Reclusive old Mr. G.L. Solomon's favorite things are single malt whiskey, Steve McQueen movies, and gingersnap cookies. He hates processed cheese, washing detergent commercials, and the way the teacup rattles in the saucer when he picks it up. Solomon has become accustomed to his lonely routine in Sydney, Australia-until the day he begins sporadically receiving letters in his mailbox from a complete stranger. On the other side of the world, Anouk is a mentally delicate young woman living in New York who insists she is being stalked by a fat woman in a pink tracksuit. When Anouk declares to Solomon that she is writing "from the Other Side," the old man breaks away from his daily grind of watching soap operas and reading Fishing World and travels to New York to find her. As he is drawn into Anouk's surreal world of stalkers and storytelling, marbles and cats, purgatory and Plato, Solomon has but one goal-to unravel the mystery before it is too late. " ... A story of mismatched individuals in a world where magic touches the diurnal." -Christine Nagel Literary Services

Product Details

ISBN-13: 9781450235495
Publisher: iUniverse, Incorporated
Publication date: 03/10/2011
Pages: 108
Product dimensions: 5.40(w) x 8.40(h) x 0.40(d)

Read an Excerpt

AIRMAIL


By Naomi Bulger

iUniverse, Inc.

Copyright © 2011 Naomi Bulger
All right reserved.

ISBN: 978-1-4502-3549-5


Chapter One

The old man opened the stranger's letter and started to read. You couldn't tell just by looking whether the tension around his eyes was anticipation or just irritation. His hand shook as he unfolded the page, but that could as easily have been age as excitement.

A U.S. penny, dated 1982, fell out, as did a cup-stained, unbranded paper napkin with the words "the coffee is terrible" written across it in blue ink. The ink ran at the edges. There was always some kind of memento like this. The stranger had, as usual, seemed to scribble on any paper that came to hand.
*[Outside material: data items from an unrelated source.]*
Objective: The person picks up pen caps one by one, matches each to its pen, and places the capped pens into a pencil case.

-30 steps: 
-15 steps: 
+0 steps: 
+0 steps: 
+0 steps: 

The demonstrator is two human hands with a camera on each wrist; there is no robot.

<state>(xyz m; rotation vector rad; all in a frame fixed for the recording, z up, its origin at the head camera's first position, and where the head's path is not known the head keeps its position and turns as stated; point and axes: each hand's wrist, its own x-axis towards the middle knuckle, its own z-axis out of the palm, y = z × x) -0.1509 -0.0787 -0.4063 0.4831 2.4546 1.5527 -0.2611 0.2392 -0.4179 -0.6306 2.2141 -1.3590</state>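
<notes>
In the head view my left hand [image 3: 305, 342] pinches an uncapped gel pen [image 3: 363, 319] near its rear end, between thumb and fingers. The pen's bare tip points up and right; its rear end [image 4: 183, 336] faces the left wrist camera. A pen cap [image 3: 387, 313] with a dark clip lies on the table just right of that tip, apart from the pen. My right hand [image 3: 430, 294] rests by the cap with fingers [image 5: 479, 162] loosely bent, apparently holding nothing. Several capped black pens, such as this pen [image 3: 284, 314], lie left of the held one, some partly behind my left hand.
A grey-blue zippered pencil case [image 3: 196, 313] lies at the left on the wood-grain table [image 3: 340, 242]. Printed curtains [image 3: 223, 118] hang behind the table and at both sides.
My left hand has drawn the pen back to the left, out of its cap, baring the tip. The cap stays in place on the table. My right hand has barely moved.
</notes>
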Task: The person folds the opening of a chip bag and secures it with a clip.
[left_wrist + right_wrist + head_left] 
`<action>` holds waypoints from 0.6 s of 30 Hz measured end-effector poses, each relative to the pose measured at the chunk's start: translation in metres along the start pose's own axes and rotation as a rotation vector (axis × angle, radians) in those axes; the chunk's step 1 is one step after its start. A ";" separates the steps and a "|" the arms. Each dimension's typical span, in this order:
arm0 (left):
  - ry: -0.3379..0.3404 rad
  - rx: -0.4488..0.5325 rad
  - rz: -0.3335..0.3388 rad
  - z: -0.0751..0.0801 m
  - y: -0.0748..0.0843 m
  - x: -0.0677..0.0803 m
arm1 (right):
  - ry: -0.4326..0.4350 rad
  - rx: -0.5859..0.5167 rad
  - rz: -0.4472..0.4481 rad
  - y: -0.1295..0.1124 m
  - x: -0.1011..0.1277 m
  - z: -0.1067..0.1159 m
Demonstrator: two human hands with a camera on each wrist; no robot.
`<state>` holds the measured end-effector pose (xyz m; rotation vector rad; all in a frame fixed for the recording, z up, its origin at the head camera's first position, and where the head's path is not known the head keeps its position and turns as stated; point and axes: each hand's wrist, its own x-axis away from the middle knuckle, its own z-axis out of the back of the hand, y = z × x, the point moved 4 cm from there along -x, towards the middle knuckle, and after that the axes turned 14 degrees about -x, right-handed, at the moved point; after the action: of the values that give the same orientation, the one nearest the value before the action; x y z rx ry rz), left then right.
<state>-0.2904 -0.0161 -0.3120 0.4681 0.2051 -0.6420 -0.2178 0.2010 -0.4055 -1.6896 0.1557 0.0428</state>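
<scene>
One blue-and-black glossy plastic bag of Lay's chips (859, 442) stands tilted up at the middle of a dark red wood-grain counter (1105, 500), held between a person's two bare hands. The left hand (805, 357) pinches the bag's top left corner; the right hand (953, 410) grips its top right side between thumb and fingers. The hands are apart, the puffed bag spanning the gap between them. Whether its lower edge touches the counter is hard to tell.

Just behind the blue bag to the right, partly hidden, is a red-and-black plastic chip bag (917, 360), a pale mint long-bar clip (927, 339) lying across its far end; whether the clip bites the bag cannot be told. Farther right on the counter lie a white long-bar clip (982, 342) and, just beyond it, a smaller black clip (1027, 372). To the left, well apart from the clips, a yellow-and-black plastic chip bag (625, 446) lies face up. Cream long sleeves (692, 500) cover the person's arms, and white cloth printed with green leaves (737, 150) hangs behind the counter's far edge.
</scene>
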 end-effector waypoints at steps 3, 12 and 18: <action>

This time it was the disemboweled airmail envelope itself, written on inside and out.

"Dear Mr. G. L. Solomon," it began. That was the old man's name.

I am being followed. How silly to be afraid of a fat-bottomed woman in a pink, velour tracksuit. She's everywhere I go—never behind me, always in front. But I do mean always in front. The first time I saw her was outside a downtown bar called La Esquina. That's a Latin-style place that used to be cool, and I read about it in Harper's before I came. Supposedly, men would dance with you and buy you cocktails, but in reality, it's too crowded to breathe properly, let alone dance, and all we do is sweat and buy our own damned expensive drinks. Oh, and there's a law against dancing in this town. Seriously! Can you believe it? New York is insane. Anyway, I went outside for a little break, and there was a chubby black lady in a pink tracksuit having a cigarette. I noticed her because tracksuits aren't exactly standard La Esquina gear. We shared one of those half smiles—you know—when you don't know somebody but there's something there and you keep eye contact longer than usual? I went back inside, and later I saw her dancing crazily (and illegally) in the back of the bar. So it's two days later, and I'm at Magnolia, which is this place in the Village where you can get a hundred different types of cupcakes. The lady is already lining up for her cupcake and tea, and I recognize her straight away. She's even wearing the same pink tracksuit. On Sunday afternoon, I'm catching the subway with two friends, and we're heading up to see the Yankees play the Tampa Devil Rays from the eleven-dollar seats out in the bleachers. I notice her as we go to board the train, just in front of us, and we end up sitting three seats down from her. She's wearing a Yankees cap, just as we all are. And she's still wearing the pink tracksuit! I don't look sideways, so I don't catch her eye, but I know she's watching me. It's starting to freak me out. We lose her at the stadium, but I know she is there somewhere, probably in the bleachers. Back home in SoHo, I see her pink tracksuit backside in the weekend shopping crowd just a little ahead of me. Twice. I am definitely being followed. And I have my suspicions, but I don't really know why. Yours, Anouk

The old man frowned momentarily. Then he drained the last of the whiskey, warm now, which sat on the small table beside his armchair. He carefully folded the envelope back up, pulled a shoebox from under the green fabric trimming on the armchair, and placed the letter, the penny, and the napkin inside it. Already in the box was a small pile of letters in the same handwriting.

From a faded, hand-tinted portrait in a cheap, gilt frame that hung slightly askew on the wallpaper, a prettyish young woman in old-fashioned clothes watched the old man. She watched him as he eased himself out of the chair and walked slowly into the kitchen, flipped the kettle on, put a tea bag in a china teacup without bothering with the saucer, and lit a cigarette while he waited for the kettle to boil. The old man did not so much as glance in the direction of the portrait.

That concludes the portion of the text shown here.